Life doesn’t own you.

You own life.

Stay alive. Don’t allow the darkness to win. Because if you do, your suffering might come to an end, but the suffering of those you love, and left behind, will only begin.

Be strong. Be brave. Just keep breathing.

Basking In The Sun

I wouldn’t refer to myself as a sunshiney (I don’t think that’s a word, but it is now) person. That honour belongs to my friend Summer… You know who you are.

But today I feel like I am the sun. I feel the sun shining down upon me, the warm glow filling every part of me.

And damn, it feels good!

I can’t remember when last I have felt this good, and had it last almost an entire day. It’s such a welcome relief.
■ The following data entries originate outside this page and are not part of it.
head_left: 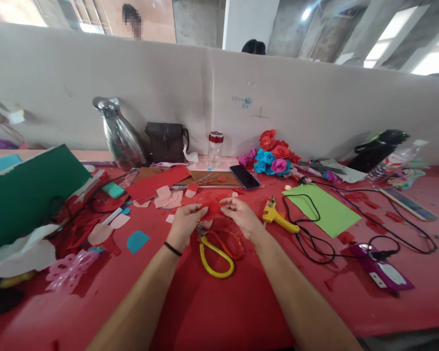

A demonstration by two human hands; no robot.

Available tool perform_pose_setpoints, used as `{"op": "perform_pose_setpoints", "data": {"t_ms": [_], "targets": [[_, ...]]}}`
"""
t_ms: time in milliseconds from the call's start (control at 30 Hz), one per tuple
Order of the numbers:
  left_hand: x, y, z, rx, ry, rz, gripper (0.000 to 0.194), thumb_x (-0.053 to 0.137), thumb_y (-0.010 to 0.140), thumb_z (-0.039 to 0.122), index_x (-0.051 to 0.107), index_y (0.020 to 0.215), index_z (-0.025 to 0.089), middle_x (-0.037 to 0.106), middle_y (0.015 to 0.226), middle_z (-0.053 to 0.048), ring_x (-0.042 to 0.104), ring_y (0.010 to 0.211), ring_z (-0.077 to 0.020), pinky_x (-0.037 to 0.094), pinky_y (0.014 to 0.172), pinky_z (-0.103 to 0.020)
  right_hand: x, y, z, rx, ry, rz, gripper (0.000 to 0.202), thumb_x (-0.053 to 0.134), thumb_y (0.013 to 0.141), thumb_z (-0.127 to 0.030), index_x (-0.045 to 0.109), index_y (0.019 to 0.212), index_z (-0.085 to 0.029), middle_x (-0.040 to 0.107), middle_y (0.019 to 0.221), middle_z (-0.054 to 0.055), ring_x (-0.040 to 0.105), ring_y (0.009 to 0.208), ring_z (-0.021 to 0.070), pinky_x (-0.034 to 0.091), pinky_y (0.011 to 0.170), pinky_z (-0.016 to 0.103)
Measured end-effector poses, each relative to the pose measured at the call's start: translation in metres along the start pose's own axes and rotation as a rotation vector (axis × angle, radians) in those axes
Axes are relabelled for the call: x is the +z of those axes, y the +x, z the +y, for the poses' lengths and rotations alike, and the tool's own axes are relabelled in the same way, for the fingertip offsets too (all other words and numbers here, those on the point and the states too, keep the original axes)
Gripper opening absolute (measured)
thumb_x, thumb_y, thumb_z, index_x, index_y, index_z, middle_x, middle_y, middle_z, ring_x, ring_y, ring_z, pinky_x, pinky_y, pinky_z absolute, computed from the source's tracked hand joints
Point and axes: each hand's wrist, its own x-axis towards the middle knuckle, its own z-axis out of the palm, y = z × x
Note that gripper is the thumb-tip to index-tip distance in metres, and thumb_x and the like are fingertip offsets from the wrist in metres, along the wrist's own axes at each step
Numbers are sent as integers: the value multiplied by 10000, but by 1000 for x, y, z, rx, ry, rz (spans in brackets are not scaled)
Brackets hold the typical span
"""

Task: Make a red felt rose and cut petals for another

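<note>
Between my two hands is a small piece of red paper (214, 208), hard to make out against the red tabletop. My left hand (185, 223), with a black band at the wrist, pinches its left side. At its right side, the thumb and fingers of my right hand (241, 217) are closed on it. Just below lies a pair of scissors (216, 272) with one yellow and one red handle loop; my hands partly hide the blades. A yellow glue gun (278, 217) rests to the right of my right hand. Left of my left hand lies a blue paper petal (137, 241).
Paper flowers (274, 153), a phone (245, 176), a glass jar (215, 148) and a steel jug (120, 136) stand or lie along the back. Light-green paper (322, 208), black cables and a purple power strip (382, 268) are at right. Pink paper pieces (170, 199) lie scattered at left.
</note>
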Motion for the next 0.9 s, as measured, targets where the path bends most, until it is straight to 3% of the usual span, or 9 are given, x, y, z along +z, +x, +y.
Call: {"op": "perform_pose_setpoints", "data": {"t_ms": [167, 300, 433, 533, 633, 733, 900], "targets": [[1, 2, 2, -2, -23, 52, 340, 830, 433, 374, 611, 557, 146, 562, 459, 33, 472, 397, -78, 366, 402, -200, -12, 6, -1, 19, 41, 51, 234, 714, 553, -240, 630, 769, -213, 592, 675, -45, 519, 628, 111, 384, 588, 237], [-2, 6, -1, 10, -10, 59, 292, 799, 500, 351, 629, 614, 143, 540, 472, 41, 466, 428, -76, 340, 415, -192, -13, 6, -1, 33, 76, 62, 230, 680, 559, -221, 628, 783, -221, 605, 714, -34, 526, 621, 114, 387, 579, 241], [-3, 8, -5, 123, 80, 34, 427, 790, 535, 273, 696, 937, 164, 699, 799, -40, 624, 737, -155, 451, 578, -218, -8, 3, -3, 53, 92, 52, 235, 647, 573, -234, 627, 806, -218, 602, 722, -32, 532, 569, 106, 391, 559, 247], [-2, 6, -6, 204, 175, 44, 577, 793, 534, 249, 668, 1093, 180, 702, 1011, -78, 633, 889, -190, 476, 655, -235, -4, 1, -5, 27, 86, 59, 229, 643, 597, -244, 621, 823, -217, 598, 724, -36, 548, 591, 108, 402, 580, 249], [0, 2, -5, 183, 206, 32, 527, 778, 581, 358, 681, 1059, 159, 712, 880, -76, 633, 714, -170, 460, 571, -241, 2, -1, -3, -144, 4, 108, 185, 631, 658, -270, 609, 836, -222, 612, 753, -26, 586, 699, 133, 441, 682, 273], [2, -2, -2, 171, 168, -1, 440, 777, 575, 425, 698, 896, 135, 668, 677, -34, 567, 550, -123, 419, 502, -224, 8, -3, 3, -370, -158, 148, 154, 595, 728, -295, 594, 864, -221, 642, 829, 13, 614, 806, 169, 459, 778, 318], [5, -7, 4, 99, 53, -30, 321, 781, 530, 372, 630, 702, 147, 532, 488, 43, 437, 409, -68, 302, 411, -195, 15, -9, 5, -422, -229, 109, 156, 597, 769, -310, 604, 898, -222, 662, 912, 42, 620, 892, 190, 452, 851, 346]]}}
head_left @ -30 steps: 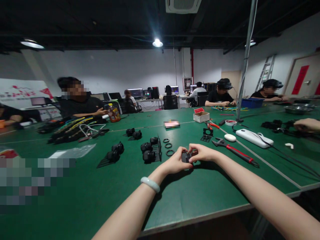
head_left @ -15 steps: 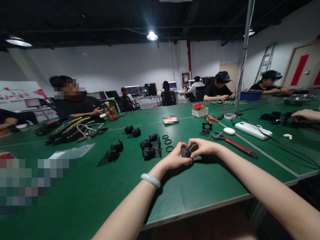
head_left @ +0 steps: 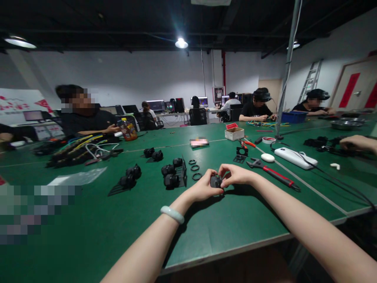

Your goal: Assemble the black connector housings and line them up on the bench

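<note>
Between my two hands, just above the green table, is a small black plastic fitting (head_left: 216, 181). My left hand (head_left: 204, 186) is closed round its left side, and my right hand (head_left: 235, 175) pinches it from the right. The fingers cover part of it, so its exact kind is hard to make out. Left of my hands lie several black rings (head_left: 197, 176) in a row. Farther left, black fittings (head_left: 171, 181) sit on a black bracket, with another pair (head_left: 127, 179) on a bracket beyond. A bare black bracket with a round hole (head_left: 242, 152) stands past my right hand.
An adjustable wrench (head_left: 275, 174) with red-black handle lies right of my hands, near a white oval object (head_left: 267, 158) and a white power bank (head_left: 296, 158) with a cable. A small box (head_left: 234, 133) stands behind. Wire bundles (head_left: 75, 151) lie at left. Co-workers sit around; another person's hand (head_left: 357, 142) reaches in at right.
The view has shifted slightly, so the table things appear a little farther left. Both hands still hold the black fitting, with little visible change in grip.
</note>
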`<control>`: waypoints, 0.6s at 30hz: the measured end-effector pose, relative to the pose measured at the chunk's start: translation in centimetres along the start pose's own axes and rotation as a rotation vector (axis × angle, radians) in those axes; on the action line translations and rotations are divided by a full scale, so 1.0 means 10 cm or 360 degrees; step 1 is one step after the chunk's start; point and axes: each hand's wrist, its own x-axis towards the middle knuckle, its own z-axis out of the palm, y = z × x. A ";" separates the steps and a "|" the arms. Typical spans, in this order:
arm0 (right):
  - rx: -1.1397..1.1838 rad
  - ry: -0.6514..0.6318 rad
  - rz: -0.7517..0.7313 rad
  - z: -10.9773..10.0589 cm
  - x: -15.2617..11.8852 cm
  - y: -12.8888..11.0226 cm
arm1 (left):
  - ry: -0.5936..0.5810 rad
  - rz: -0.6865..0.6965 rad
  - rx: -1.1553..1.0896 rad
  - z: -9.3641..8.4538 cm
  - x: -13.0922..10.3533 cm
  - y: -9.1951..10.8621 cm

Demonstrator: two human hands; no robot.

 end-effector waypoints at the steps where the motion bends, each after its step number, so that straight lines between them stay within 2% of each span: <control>1: 0.0037 -0.0007 0.0015 0.00 0.00 0.00 | -0.0001 -0.0008 -0.0002 0.00 0.00 0.01; 18: 0.0171 -0.0088 0.0051 0.00 -0.01 0.00 | -0.0017 0.0012 0.0084 0.01 0.01 -0.04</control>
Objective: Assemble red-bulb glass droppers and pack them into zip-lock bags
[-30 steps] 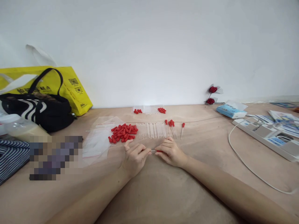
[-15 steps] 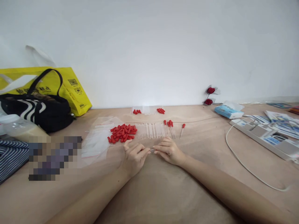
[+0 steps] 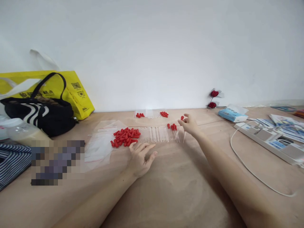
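My right hand (image 3: 189, 124) reaches over the right end of the row, with thumb and forefinger around the red bulb of a dropper (image 3: 182, 118). Part of another glass stem shows just below this hand, its upper end hidden. Several assembled red-topped droppers (image 3: 174, 127) lie just left of it. My left hand (image 3: 142, 158) is open and holds nothing, its fingers spread above the table. Beyond its fingertips is a heap of loose red rubber bulbs (image 3: 125, 137). A row of clear glass tubes (image 3: 155, 134) lies side by side, right of the heap.
Clear zip bags (image 3: 98, 147) lie left of the bulbs. Another bag (image 3: 152, 113) with red bulbs lies near the wall. On the left are a yellow bag (image 3: 82, 95), a black bag (image 3: 57, 115) and a bottle (image 3: 26, 131). A tissue pack (image 3: 231, 114) and power strip (image 3: 270, 142) are at right.
My hands were together at a thin tube in front of the row. The right hand has moved away and right with a dropper; the left has opened its fingers.
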A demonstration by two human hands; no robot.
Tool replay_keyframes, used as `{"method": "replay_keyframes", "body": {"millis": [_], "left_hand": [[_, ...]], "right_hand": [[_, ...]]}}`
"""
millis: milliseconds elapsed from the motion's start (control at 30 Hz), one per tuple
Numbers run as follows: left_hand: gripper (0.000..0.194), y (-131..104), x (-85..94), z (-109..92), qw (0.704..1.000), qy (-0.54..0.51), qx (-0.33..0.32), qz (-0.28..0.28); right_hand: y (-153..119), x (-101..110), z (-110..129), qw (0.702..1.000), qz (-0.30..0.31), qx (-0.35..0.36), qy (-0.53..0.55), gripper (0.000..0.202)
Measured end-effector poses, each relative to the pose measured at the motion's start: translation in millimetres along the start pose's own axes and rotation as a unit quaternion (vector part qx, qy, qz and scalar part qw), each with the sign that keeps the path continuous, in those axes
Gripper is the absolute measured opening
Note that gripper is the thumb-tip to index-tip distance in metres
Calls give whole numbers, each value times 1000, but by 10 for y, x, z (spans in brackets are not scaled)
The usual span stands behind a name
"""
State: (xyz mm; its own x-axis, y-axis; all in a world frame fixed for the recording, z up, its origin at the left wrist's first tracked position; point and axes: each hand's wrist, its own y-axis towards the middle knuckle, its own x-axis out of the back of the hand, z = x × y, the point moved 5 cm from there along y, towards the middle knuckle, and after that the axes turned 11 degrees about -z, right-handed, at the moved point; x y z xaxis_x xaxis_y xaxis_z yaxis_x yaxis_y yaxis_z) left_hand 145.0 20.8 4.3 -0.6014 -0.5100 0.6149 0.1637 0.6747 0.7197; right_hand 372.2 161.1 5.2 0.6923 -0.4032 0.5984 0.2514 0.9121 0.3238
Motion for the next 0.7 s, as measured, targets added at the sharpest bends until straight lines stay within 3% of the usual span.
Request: {"method": "replay_keyframes", "body": {"millis": [133,367,600,700], "left_hand": [[15,10,-24,-25,1000,-9,-5,-3],[15,9,-35,-28,1000,-8,-3,10],[16,-6,-47,-21,1000,-7,-3,22],[17,-1,-45,-25,1000,-5,-4,24]], "right_hand": [[234,-18,-218,996,11,-14,-86,29],[219,-270,-302,984,36,-20,-173,36],[230,-25,-521,971,-4,-73,-226,51],[208,-21,-571,972,1,-75,-222,49]]}}
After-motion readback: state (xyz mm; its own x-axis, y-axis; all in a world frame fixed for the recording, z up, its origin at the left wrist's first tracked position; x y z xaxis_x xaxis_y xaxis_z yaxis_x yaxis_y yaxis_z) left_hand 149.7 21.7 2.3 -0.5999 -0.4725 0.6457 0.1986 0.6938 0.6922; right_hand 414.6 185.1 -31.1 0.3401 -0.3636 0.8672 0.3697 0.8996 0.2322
I know there’s a lot of you out there who feel the opposite today. And to you I’d just like to say this:

The darkness feels real right now. It is real. But so is the light. And you will experience that light again. When you feel that sunshine, don’t spend it fearing the darkness that might come again. Just allow yourself to be present in that moment, without thought of what might come tomorrow, or even a few hours later. Enjoy it. Because it’s these little moments of sunshine in our lives that keep us breathing through the worst storms.